Exercise data -
· · ·

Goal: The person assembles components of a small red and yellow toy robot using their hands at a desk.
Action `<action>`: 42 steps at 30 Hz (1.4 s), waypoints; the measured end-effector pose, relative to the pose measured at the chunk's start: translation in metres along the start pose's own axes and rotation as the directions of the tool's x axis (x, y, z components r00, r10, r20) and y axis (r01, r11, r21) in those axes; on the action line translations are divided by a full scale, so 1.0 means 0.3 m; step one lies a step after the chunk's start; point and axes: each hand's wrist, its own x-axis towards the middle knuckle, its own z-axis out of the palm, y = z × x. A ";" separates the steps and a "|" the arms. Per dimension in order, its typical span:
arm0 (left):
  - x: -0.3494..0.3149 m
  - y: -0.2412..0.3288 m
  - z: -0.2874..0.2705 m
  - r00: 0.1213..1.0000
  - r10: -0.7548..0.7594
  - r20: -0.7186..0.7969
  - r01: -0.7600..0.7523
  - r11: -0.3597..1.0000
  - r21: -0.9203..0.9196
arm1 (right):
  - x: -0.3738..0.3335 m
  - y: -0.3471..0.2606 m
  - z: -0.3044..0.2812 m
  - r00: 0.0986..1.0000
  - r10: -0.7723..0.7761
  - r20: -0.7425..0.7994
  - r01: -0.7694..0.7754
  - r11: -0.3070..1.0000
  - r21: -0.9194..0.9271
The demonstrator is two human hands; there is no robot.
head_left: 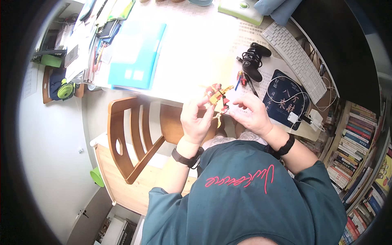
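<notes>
A red and yellow toy figure (217,97), with gold pointed parts, is held up at the near edge of the desk. My left hand (196,121) is closed on its left side, thumb and fingers pinching it. My right hand (252,114) meets its lower right side with curled fingers, thumb and fingertips at a small part there. Exactly what the right fingertips grip is too small to make out. Beyond my right hand, a smaller red and blue toy figure (243,79) lies on the desk beside a game controller.
On the white desk (188,53) lie a blue folder (134,57), a black game controller (254,61) wrapped in its cable, a dark blue mat (281,98) and a white keyboard (295,61). A wooden chair (126,139) stands at left. Bookshelves (351,147) are at right.
</notes>
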 end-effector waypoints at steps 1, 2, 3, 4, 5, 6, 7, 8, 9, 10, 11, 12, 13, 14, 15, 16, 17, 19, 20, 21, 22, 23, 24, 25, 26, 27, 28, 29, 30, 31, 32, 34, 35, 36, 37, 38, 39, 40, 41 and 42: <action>-0.008 0.001 0.004 1.000 -0.002 0.021 0.003 1.000 -0.017 | -0.002 0.003 0.008 0.999 -0.007 0.047 0.008 1.000 -0.021; -0.014 0.007 0.011 0.999 -0.004 0.043 0.006 0.999 -0.033 | 0.000 0.003 0.015 0.999 -0.007 0.043 0.007 1.000 -0.020; -0.015 0.018 0.018 0.999 0.004 0.051 -0.002 0.999 -0.042 | 0.003 0.001 0.023 0.999 0.023 0.039 -0.024 0.999 0.031; -0.021 0.013 0.026 0.997 0.045 0.060 -0.044 0.999 -0.016 | 0.003 0.003 0.030 0.998 0.055 0.034 -0.057 0.995 0.079; -0.023 0.015 0.032 0.996 0.057 0.071 -0.056 0.998 -0.016 | 0.002 0.011 0.036 0.996 0.090 0.009 -0.090 0.995 0.052; -0.025 0.017 0.036 0.994 0.068 0.083 -0.067 0.998 -0.016 | -0.002 0.023 0.043 0.996 0.093 0.004 -0.093 0.994 0.051; -0.029 0.015 0.038 0.994 0.069 0.084 -0.067 0.998 -0.017 | -0.004 0.031 0.049 0.996 0.087 -0.002 -0.087 0.995 0.040; -0.033 0.011 0.038 0.994 0.059 0.087 -0.059 0.998 -0.007 | -0.004 0.035 0.052 0.997 0.081 -0.009 -0.081 0.996 0.029; -0.037 0.006 0.040 0.995 0.050 0.090 -0.051 0.999 0.003 | -0.004 0.035 0.051 0.998 0.067 -0.011 -0.067 0.998 -0.010; -0.040 0.004 0.042 0.995 0.051 0.091 -0.051 0.999 0.000 | -0.003 0.035 0.053 0.998 0.069 -0.013 -0.069 0.998 -0.012; -0.043 0.003 0.044 0.995 0.045 0.094 -0.046 0.999 0.007 | -0.001 0.038 0.054 0.999 0.010 -0.035 -0.013 0.998 -0.064; -0.045 0.001 0.047 0.995 0.039 0.097 -0.041 0.999 0.013 | 0.000 0.041 0.055 0.997 -0.049 -0.054 0.042 0.992 -0.118; -0.048 -0.004 0.049 0.994 0.040 0.098 -0.041 0.999 0.011 | 0.001 0.043 0.056 0.992 -0.109 -0.069 0.096 0.981 -0.171; -0.052 -0.008 0.052 0.994 0.034 0.101 -0.037 0.999 0.027 | 0.002 0.044 0.055 0.992 -0.109 -0.070 0.095 0.980 -0.172; -0.053 -0.012 0.055 0.994 0.028 0.104 -0.033 0.999 0.043 | 0.003 0.044 0.053 0.990 -0.131 -0.061 0.115 0.970 -0.216; -0.055 -0.014 0.056 0.994 0.029 0.105 -0.033 0.999 0.043 | 0.003 0.043 0.052 0.987 -0.152 -0.050 0.135 0.957 -0.258; -0.056 -0.015 0.057 0.994 0.025 0.104 -0.030 0.998 0.051 | 0.004 0.041 0.051 0.987 -0.152 -0.050 0.134 0.957 -0.258; -0.058 -0.018 0.060 0.995 0.021 0.102 -0.027 0.998 0.058 | 0.006 0.038 0.050 0.982 -0.187 -0.026 0.168 0.930 -0.327; -0.059 -0.021 0.061 0.995 0.014 0.103 -0.020 0.998 0.055 | 0.006 0.037 0.050 0.982 -0.187 -0.026 0.168 0.930 -0.327; -0.060 -0.025 0.063 0.995 0.007 0.103 -0.013 0.999 0.053 | 0.007 0.036 0.050 0.980 -0.199 -0.016 0.181 0.919 -0.351; -0.060 -0.029 0.065 0.994 0.007 0.105 -0.013 0.998 0.054 | 0.007 0.037 0.048 0.978 -0.211 -0.007 0.193 0.908 -0.373; -0.060 -0.035 0.068 0.994 -0.004 0.107 -0.003 0.998 0.066 | 0.006 0.043 0.050 0.978 -0.210 -0.008 0.192 0.908 -0.372; -0.062 -0.042 0.069 0.994 -0.014 0.108 0.006 0.997 0.078 | 0.004 0.056 0.054 0.973 -0.230 0.001 0.213 0.896 -0.389; -0.065 -0.050 0.070 0.994 -0.014 0.108 0.006 0.997 0.078 | 0.003 0.064 0.058 0.968 -0.252 0.010 0.234 0.883 -0.407; -0.069 -0.059 0.071 0.992 -0.037 0.118 0.025 0.995 0.099 | 0.003 0.067 0.061 0.968 -0.252 0.010 0.234 0.883 -0.407; -0.073 -0.067 0.071 0.990 -0.059 0.127 0.044 0.992 0.120 | 0.003 0.068 0.063 0.966 -0.257 0.011 0.238 0.878 -0.415; -0.077 -0.075 0.072 0.990 -0.060 0.127 0.045 0.992 0.121 | 0.003 0.070 0.067 0.965 -0.262 0.013 0.243 0.874 -0.422; -0.080 -0.084 0.074 0.990 -0.071 0.123 0.058 0.992 0.111 | 0.003 0.077 0.075 0.965 -0.262 0.014 0.244 0.874 -0.421; -0.082 -0.091 0.075 0.989 -0.083 0.121 0.071 0.992 0.101 | 0.004 0.088 0.086 0.968 -0.250 -0.003 0.229 0.892 -0.389; -0.082 -0.095 0.075 0.989 -0.084 0.121 0.072 0.992 0.100 | 0.005 0.096 0.095 0.972 -0.236 -0.020 0.214 0.909 -0.359; -0.081 -0.099 0.075 0.988 -0.093 0.126 0.080 0.991 0.106 | 0.006 0.101 0.099 0.972 -0.235 -0.019 0.213 0.909 -0.359; -0.083 -0.111 0.077 0.986 -0.103 0.131 0.088 0.990 0.113 | 0.009 0.108 0.106 0.978 -0.210 -0.020 0.188 0.913 -0.362; -0.087 -0.122 0.080 0.987 -0.111 0.117 0.098 0.989 0.113 | 0.011 0.112 0.112 0.978 -0.210 -0.020 0.189 0.913 -0.361; -0.089 -0.131 0.082 0.988 -0.119 0.103 0.107 0.988 0.113 | 0.013 0.117 0.117 0.977 -0.211 -0.011 0.193 0.909 -0.370; -0.092 -0.142 0.084 0.987 -0.121 0.102 0.109 0.988 0.113 | 0.021 0.111 0.119 0.977 -0.213 0.001 0.197 0.905 -0.377; -0.093 -0.152 0.085 0.988 -0.128 0.091 0.118 0.988 0.099 | 0.029 0.104 0.114 0.977 -0.212 0.003 0.198 0.905 -0.377; -0.092 -0.160 0.085 0.988 -0.134 0.079 0.128 0.988 0.084 | 0.037 0.095 0.105 0.981 -0.196 -0.003 0.184 0.923 -0.337; -0.090 -0.168 0.085 0.988 -0.137 0.078 0.130 0.988 0.084 | 0.047 0.087 0.099 0.984 -0.179 -0.007 0.169 0.940 -0.297; -0.086 -0.175 0.084 0.986 -0.158 0.058 0.153 0.985 0.080 | 0.046 0.097 0.091 0.984 -0.179 -0.004 0.170 0.940 -0.297; -0.083 -0.185 0.082 0.983 -0.180 0.038 0.177 0.981 0.076 | 0.039 0.117 0.071 0.995 -0.097 -0.019 0.087 0.953 -0.291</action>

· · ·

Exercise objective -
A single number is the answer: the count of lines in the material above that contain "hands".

Answer section -
2